Israël a révélé des documents secrets concernant l'opération de sauvetage des otages à Entebbe, en Ouganda, en 1976. Les archives montrent que le gouvernement a envisagé de négocier avec les terroristes avant d'opter pour l'assaut militaire qui a sauvé 103 des 106 otages. Cette transparence historique permet de comprendre comment les autorités évaluent des options complexes dans des crises de sécurité, affectant la confiance des citoyens dans leurs décisions.
Logistique militaire et planification tactique de l'assaut 🚁
L'opération a nécessité une coordination précise : quatre avions Hercules C-130 ont parcouru 4 000 kilomètres sans ravitaillement, utilisant des leurres électroniques pour éviter les radars ougandais.

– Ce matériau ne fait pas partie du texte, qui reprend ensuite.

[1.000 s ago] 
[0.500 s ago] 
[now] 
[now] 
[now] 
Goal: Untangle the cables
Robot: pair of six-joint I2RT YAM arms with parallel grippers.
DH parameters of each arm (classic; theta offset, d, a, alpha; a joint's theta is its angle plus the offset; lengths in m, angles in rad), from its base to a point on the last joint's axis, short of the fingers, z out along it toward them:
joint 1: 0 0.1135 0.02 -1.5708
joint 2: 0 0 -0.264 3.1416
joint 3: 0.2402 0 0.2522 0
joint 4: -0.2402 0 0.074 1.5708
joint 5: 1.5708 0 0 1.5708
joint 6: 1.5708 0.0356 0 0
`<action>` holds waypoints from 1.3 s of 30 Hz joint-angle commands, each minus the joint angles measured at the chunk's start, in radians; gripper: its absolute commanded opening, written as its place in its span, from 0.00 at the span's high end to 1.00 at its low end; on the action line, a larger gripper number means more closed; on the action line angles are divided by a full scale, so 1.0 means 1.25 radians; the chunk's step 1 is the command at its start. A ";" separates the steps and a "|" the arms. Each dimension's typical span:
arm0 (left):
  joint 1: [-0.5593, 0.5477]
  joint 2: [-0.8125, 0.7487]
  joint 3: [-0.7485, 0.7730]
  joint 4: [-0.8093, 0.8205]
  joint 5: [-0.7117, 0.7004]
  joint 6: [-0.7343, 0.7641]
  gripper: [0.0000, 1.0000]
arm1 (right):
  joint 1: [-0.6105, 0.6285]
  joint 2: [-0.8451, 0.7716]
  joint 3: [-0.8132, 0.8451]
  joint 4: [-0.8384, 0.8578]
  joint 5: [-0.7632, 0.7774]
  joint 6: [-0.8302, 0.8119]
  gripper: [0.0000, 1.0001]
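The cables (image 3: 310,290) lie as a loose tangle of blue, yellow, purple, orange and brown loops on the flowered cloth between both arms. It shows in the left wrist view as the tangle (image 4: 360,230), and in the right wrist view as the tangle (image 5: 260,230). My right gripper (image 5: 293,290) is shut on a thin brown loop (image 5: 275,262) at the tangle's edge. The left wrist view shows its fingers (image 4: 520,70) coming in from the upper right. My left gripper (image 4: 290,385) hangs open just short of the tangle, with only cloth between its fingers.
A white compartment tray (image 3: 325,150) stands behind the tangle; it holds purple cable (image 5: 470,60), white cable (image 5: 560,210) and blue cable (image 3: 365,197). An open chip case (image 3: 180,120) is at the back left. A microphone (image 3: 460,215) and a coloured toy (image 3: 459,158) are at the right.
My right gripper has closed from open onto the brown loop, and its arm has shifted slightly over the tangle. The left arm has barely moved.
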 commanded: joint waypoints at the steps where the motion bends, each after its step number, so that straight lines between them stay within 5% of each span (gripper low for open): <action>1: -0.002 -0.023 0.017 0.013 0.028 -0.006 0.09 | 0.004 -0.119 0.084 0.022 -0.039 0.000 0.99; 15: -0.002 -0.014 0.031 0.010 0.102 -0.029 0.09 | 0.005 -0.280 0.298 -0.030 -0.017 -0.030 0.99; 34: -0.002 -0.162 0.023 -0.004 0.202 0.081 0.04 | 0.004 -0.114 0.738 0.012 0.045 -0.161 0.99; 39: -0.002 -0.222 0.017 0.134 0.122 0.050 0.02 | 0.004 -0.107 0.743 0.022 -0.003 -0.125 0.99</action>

Les commandos simulaient une escorte de haut commandement, avec une Mercedes noire et des jeeps, pour s'approcher de l'aéroport d'Entebbe. Au sol, ils ont utilisé des silencieux et des explosifs à charge creuse pour neutraliser les preneurs d'otages en moins de 90 minutes, minimisant les pertes civiles.
Négocier ou ne pas négocier : le doute existentiel du gouvernement 🤔
Les documents révèlent qu'il y a eu des réunions pour évaluer l'option de céder aux demandes des terroristes, qui exigeaient la libération de 53 prisonniers. Heureusement, quelqu'un a suggéré qu'il valait mieux envoyer un commando. Parce que, soyons honnêtes, négocier avec des preneurs d'otages en Ouganda en 1976 semblait aussi fiable que de demander un crédit immobilier dans une grotte. Finalement, l'option militaire a porté ses fruits, mais la bureaucratie trouve toujours un dossier pour justifier le café des réunions.